Regardless of which embedded OS you worked on, basic concepts of embedded OS are same and should be very clear to you. Even if you have not worked on any RTOS, it is worth understanding RTOS concepts as somewhere down the line you are certainly going to use it. For beginners, It is good to go through basic concepts before interview, one good link to refer is http://www.freertos.org/.

 

5. Protocols

In embedded systems for data/information exchange between your target and external device/peripheral/network it requires to use protocol. Most often interviewer asks limitations of protocol used, comparison between various similar protocols and reason for selection of specific protocol in your project. Some examples are I2C, SPI, MODBUS, UDS, TCP, CAN, Bluetooth, Zigbee etc.
Some interviewer might ask you to explain one specific protocol in detail, generally to test your presentation skill along with in depth understanding of protocol.

 

6. Peripheral/Device Drivers

In embedded projects, drivers for devices to be interfaced to your target is generally obtained as below.

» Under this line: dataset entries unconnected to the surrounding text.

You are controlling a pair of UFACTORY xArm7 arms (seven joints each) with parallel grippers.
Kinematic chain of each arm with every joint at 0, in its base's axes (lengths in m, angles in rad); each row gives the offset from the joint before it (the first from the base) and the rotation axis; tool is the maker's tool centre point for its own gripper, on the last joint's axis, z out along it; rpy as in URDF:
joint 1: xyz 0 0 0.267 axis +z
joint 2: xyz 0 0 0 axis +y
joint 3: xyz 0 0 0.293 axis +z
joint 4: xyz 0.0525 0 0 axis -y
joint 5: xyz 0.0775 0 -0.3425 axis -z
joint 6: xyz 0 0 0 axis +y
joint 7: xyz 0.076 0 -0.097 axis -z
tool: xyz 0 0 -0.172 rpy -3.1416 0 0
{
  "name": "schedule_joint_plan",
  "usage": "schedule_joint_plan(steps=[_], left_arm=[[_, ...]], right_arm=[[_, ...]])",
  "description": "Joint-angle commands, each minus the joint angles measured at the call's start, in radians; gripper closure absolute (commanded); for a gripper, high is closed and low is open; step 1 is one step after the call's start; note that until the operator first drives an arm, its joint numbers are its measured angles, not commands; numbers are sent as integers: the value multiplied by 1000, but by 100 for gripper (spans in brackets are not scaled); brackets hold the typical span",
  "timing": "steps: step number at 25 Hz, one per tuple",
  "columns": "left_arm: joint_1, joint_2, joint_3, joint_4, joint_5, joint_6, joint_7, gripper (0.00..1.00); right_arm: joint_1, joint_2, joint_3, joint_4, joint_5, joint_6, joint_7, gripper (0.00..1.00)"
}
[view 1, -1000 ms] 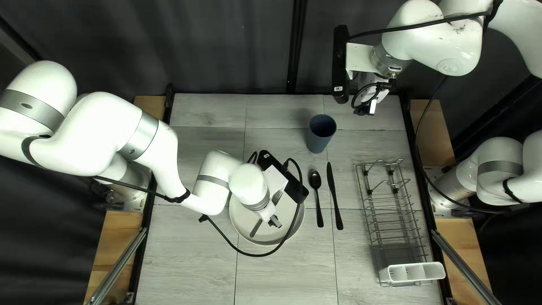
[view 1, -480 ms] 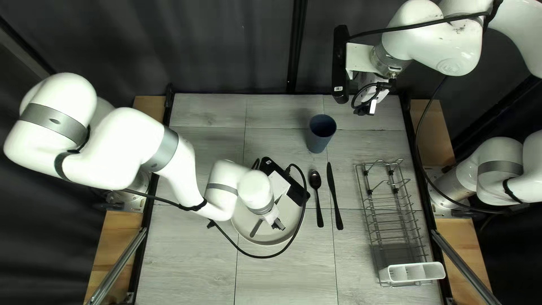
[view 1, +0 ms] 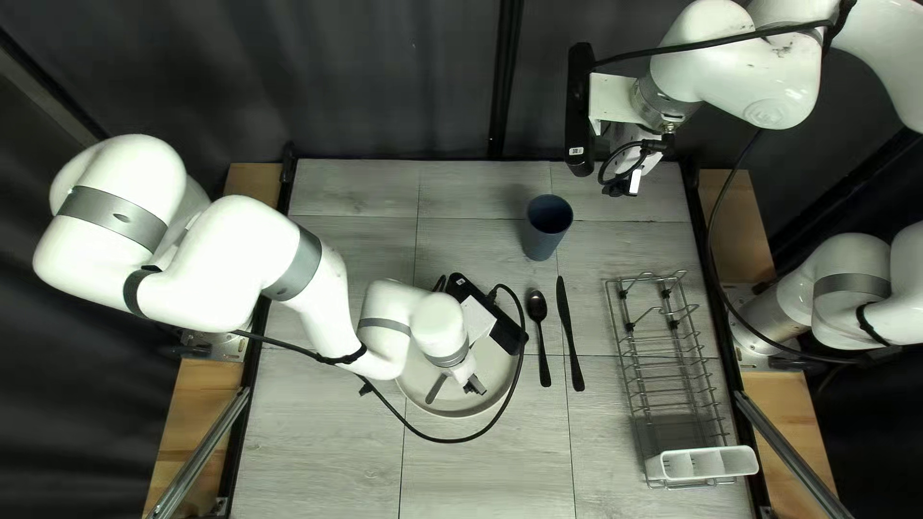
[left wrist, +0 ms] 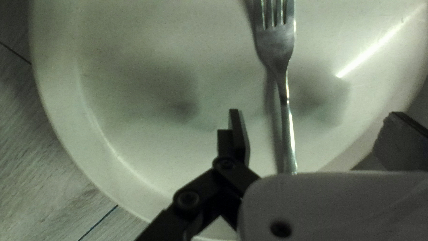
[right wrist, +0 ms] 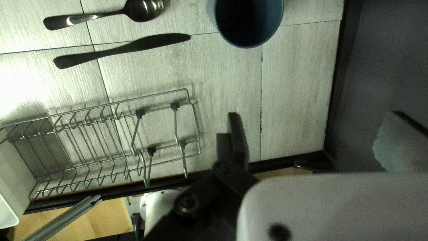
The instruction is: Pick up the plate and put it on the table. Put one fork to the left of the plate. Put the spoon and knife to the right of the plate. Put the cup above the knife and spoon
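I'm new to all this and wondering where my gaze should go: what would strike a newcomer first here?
Probably the big white left arm, bent over the pale plate with its open claw above a silver fork lying there. Next, perhaps, the black spoon and knife side by side right of the plate in the top left view, and the blue cup beyond them.

In the top left view, soft light spreads evenly over the table (view 1: 317, 432), while the curtain (view 1: 385, 77) beyond the far edge is dim, its folds faint. In the left wrist view, a bright streak of glare cuts across the plate (left wrist: 133, 147), with hazy shadows either side of the fork (left wrist: 276, 44). In the right wrist view, strong glare washes out boards on the near side of the knife (right wrist: 120, 50), and the spoon (right wrist: 141, 10) glints
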Motion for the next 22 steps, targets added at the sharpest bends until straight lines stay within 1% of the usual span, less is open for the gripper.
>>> schedule_joint_plan(steps=[1, 2, 3, 4, 5, 10, 12, 14, 18, 20, 21, 22], left_arm=[[3, 5, -3, 2, -5, -1, 4, 43], [4, 9, -5, 2, -8, -4, 6, 47], [4, 10, -6, 2, -10, -5, 7, 61], [4, 10, -7, 2, -11, -5, 7, 87], [5, 13, -9, 3, -13, -6, 10, 93], [4, 6, -8, 4, -10, 3, 8, 100], [-3, -4, 0, 8, 4, 18, -5, 99], [-14, -32, 11, 12, 31, 54, -31, 98], [-48, -150, 31, 12, 141, 175, -156, 99], [-56, -180, 30, 17, 171, 213, -198, 98], [-57, -182, 30, 17, 175, 212, -202, 97], [-57, -169, 30, 20, 172, 198, -205, 13]], right_arm=[[0, 0, 0, 0, 0, 0, 0, 0], [0, 0, 0, 0, 0, 0, 0, 0], [0, 0, 0, 0, 0, 0, 0, 0], [0, 0, 0, 0, 0, 0, 0, 0], [0, 0, 0, 0, 0, 0, 0, 0], [0, 0, 0, 0, 0, 0, 0, 0], [0, 0, 0, 0, 0, 0, 0, 0], [0, 0, 0, 0, 0, 0, 0, 0], [0, 0, 0, 0, 0, 0, 0, 0], [0, 0, 0, 0, 0, 0, 0, 0], [0, 0, 0, 0, 0, 0, 0, 0], [0, 0, 0, 0, 0, 0, 0, 0]])
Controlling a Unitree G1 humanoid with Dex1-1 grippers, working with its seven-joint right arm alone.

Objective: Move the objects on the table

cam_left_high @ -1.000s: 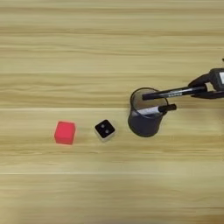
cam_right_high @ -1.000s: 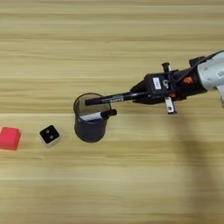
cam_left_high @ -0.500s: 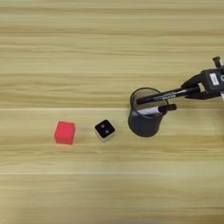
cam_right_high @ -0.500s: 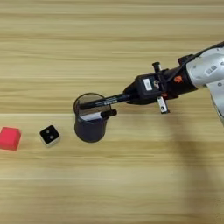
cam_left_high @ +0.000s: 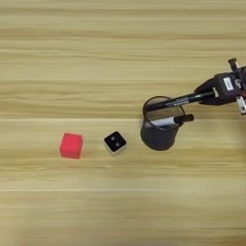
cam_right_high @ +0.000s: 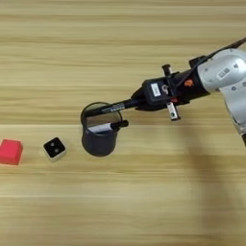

  • Provided by a manufacturer
  • Re-used from other projects in your organization
  • Find driver for matching/similar device and modify it as per your device
  • Develop from scratch

Even If drivers are not developed by you, it is important and interviewer expects that you have knowledge of internal working of these drivers, how to use it, how to test it, compatibility with different devices or processor. Sometime interviewers may ask you to explain how to write device driver or steps to add a new third-party device driver to your existing embedded software.

 

7. Tools

In embedded system project, different tools are used for different purpose as below:

  • requirement management
  • configuration management
  • development duration and cost estimation
  • design
  • coding
  • compilation
  • unit testing/module testing
  • debugging
  • static and dynamic code analysis
  • code review
  • Integration testing/functional testing
  • defect tracking

Interviewers are always keen to know tools used by you and your expertise in using them. Sometimes interviewers also ask you to specify version of the tool you are using, this is generally

to check whether you are really using the tool or tool version you are using is very old.

 

8. SDLC Process

If you are not a fresher, interviewer will expect you to have detailed knowledge of each phase of SDLC (software development life cycle). You should have knowledge of process model used for SDLC. Below is one of useful links for a quick overview.
https://www.tutorialspoint.com/sdlc/sdlc_overview.htm

 

9. Projects

Many people flood in their resume with number of small/large projects executed by them. It is important that you brush up through all the projects you have mentioned in your resume. Generally, all good interviewers ask questions about project(s) you have executed. It will help interviewer to judge below things about you.

  • Your knowledge about overall project and its high-level architecture
  • Your project presentation skill
  • Your project role and technical contribution
  • Your ability to work with different size of project and team
  • Your understanding of project development, delivery and customer support process
  • Challenges faced by you and your approach to tackle it
  • Your learning from project
  • Your achievements (if any) to help project succeed.

 

10. Testing

While testing is already part of SDLC, it is worth mentioning it separately here to make sure you don't get stumped in an interview when asked basic questions about it. You should be aware of different types of testing performed in project, when and by whom, it could be black box or white box testing, manual or automated testing, module or integration testing. Below is one of useful links for a quick reference.
https://www.tutorialspoint.com/software_engineering/software_testing_overview.htm

 

At the end, remember it is just an interview 😊, WISH U ALL THE BEST.